## ASSIGNED TASK
Your answer should be the full listing, copied word for word.

## SOURCE DATA
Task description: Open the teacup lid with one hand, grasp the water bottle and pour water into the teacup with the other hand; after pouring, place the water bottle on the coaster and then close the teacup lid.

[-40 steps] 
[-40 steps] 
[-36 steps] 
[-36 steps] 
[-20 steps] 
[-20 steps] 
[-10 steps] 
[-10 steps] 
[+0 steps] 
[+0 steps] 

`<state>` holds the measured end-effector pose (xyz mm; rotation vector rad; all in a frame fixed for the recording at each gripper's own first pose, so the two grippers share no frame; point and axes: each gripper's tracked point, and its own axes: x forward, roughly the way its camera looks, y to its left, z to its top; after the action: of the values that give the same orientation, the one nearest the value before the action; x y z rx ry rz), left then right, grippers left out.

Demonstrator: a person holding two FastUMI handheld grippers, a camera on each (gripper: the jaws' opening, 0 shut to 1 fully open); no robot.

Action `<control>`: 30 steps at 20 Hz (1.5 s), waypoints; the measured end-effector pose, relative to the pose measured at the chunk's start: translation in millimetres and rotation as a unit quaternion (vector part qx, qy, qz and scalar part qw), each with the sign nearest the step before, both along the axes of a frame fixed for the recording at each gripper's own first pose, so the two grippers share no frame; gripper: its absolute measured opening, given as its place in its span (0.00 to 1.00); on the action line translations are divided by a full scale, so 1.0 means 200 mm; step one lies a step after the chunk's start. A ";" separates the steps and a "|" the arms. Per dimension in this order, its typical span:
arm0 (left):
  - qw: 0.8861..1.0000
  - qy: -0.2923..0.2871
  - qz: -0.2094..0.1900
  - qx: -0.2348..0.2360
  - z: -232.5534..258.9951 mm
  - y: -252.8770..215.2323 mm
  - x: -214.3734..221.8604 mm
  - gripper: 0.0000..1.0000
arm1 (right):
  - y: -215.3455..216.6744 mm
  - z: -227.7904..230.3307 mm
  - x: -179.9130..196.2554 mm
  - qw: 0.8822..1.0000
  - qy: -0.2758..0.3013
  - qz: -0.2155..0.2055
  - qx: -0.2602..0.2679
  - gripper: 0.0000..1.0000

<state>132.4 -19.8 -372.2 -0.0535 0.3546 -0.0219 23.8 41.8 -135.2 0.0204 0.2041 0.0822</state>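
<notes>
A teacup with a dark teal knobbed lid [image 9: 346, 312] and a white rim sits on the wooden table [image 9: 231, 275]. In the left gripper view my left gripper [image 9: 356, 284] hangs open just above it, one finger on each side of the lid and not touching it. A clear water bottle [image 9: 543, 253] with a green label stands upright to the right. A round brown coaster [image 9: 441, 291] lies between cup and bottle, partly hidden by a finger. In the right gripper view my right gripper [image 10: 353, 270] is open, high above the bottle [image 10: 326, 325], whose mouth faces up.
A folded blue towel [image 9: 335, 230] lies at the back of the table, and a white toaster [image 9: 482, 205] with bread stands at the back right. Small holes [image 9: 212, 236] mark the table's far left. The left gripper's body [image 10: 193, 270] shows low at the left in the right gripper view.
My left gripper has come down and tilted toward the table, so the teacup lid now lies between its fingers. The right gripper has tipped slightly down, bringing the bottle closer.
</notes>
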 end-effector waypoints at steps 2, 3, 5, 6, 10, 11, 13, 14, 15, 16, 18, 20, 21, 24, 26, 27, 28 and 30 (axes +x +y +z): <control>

## SOLUTION BELOW
Task description: Open the teacup lid with one hand, grasp the water bottle and pour water into the teacup with the other hand; after pouring, place the water bottle on the coaster and then close the teacup lid.

[-40 steps] 
[-40 steps] 
[-36 steps] 
[-36 steps] 
[-20 steps] 
[-20 steps] 
[-10 steps] 
[-10 steps] 
[+0 steps] 
[+0 steps] 

`<state>` holds the measured end-effector pose (xyz mm; rotation vector rad; all in a frame fixed for the recording at each gripper's own first pose, so the two grippers share no frame; point and axes: each gripper's tracked point, and its own axes: x forward, roughly the way its camera looks, y to its left, z to its top; after the action: of the values that give the same orientation, the one nearest the value before the action; x y z rx ry rz), left then right, grippers left out.

Demonstrator: a person holding two FastUMI handheld grippers, a camera on each (gripper: the jaws' opening, 0 shut to 1 fully open); no robot.

Action `<control>`: 30 steps at 20 Hz (1.5 s), waypoints; the measured end-effector pose, relative to the pose measured at the chunk's start: translation in millimetres and rotation as a unit quaternion (vector part qx, qy, qz and scalar part qw), each with the sign nearest the step before, both along the axes of a frame fixed for the recording at each gripper's own first pose, so the two grippers share no frame; gripper: its absolute measured opening, given as its place in its span (0.00 to 1.00); on the action line translations are divided by a full scale, so 1.0 means 200 mm; step one lies a step after the chunk's start. A ";" separates the steps and a "|" the arms. Per dimension in this order, its typical span:
arm0 (left):
  - qw: 0.8861..1.0000
  - qy: -0.2923..0.2871
  - qz: -0.2094..0.1900
  - qx: -0.2348..0.2360
  - z: -232.5534..258.9951 mm
  - y: -252.8770..215.2323 mm
  - x: -214.3734..221.8604 mm
  - gripper: 0.0000..1.0000
arm1 (right):
  - y: -215.3455..216.6744 mm
  - z: -227.7904..230.3307 mm
  - x: -179.9130..196.2554 mm
  - qw: 0.8822..1.0000
  - qy: -0.2758..0.3013
  - qz: -0.2155..0.2055
  - qx: -0.2602..0.2679
  - gripper: 0.0000..1.0000

<state>132.4 -19.8 -372.2 -0.0535 0.3546 -0.0219 23.8 41.8 -135.2 0.0204 0.2041 0.0822</state>
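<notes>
A teacup with a dark teal knobbed lid [image 9: 346, 312] and a white rim sits on the wooden table [image 9: 231, 275]. In the left gripper view my left gripper [image 9: 356, 284] hangs open just above it, one finger on each side of the lid and not touching it. A clear water bottle [image 9: 543, 253] with a green label stands upright to the right. A round brown coaster [image 9: 441, 291] lies between cup and bottle, partly hidden by a finger. In the right gripper view my right gripper [image 10: 353, 270] is open, high above the bottle [image 10: 326, 325], whose mouth faces up.
A folded blue towel [image 9: 335, 230] lies at the back of the table, and a white toaster [image 9: 482, 205] with bread stands at the back right. Small holes [image 9: 212, 236] mark the table's far left. The left gripper's body [image 10: 193, 270] shows low at the left in the right gripper view.
My left gripper has come down and tilted toward the table, so the teacup lid now lies between its fingers. The right gripper has tipped slightly down, bringing the bottle closer.
</notes>
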 end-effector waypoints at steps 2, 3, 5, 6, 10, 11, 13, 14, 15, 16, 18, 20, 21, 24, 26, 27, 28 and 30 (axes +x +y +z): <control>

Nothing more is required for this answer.